Email is one of the most widely used forms of digital communication. Whether it's for school, work, or personal use, there is common etiquette to sending and receiving emails. Messages that look odd and do not follow this etiquette are commonly phishing messages. Phishing is a form of social engineering that takes place over digital communication, and the goal is to gather personal or financial information from you.
When using digital communication, it is not only important to avoid falling for phishing messages, but it is also important to craft messages that are not mistaken as phishing. Follow the tips below to ensure your messages are not accidentally mistaken for a phishing message.
Explain and Provide Context
Phishing often involves language that comes off as short and urgent. Don't be overly brief in mass email communications. Be sure to include an explanation as to why they are receiving the email, what person at the University is sending the message, and what action needs to be taken.

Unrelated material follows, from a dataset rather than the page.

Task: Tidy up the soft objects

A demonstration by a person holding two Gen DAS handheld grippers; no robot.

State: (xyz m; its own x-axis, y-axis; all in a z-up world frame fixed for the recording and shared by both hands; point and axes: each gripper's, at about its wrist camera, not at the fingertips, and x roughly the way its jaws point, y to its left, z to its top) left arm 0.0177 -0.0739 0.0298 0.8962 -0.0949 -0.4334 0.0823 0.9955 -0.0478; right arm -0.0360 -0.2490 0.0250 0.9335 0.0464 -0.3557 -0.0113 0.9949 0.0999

The subject line needs to be specific and convey what the message is about, avoid generic or vague subject lines. Lastly, in the salutation, be as specific as possible. For example, use "Dear [person's name]" instead of "Dear User."
Provide a Method for the Recipient to Verify the Email
Provide an OHIO contact, phone number, and email address for the recipient to verify the email. The contact should be a verifiable person who will respond to inquiries about the email.
Notify Recipients in Advance
Send recipients advanced notifications to emails requesting action. The notification should be from a known sender and should be free of links, attachments, or action requests. The concept is that the safe email informs the user in advance that a phish-looking email (contains links, attachments, and/or requesting action) will follow.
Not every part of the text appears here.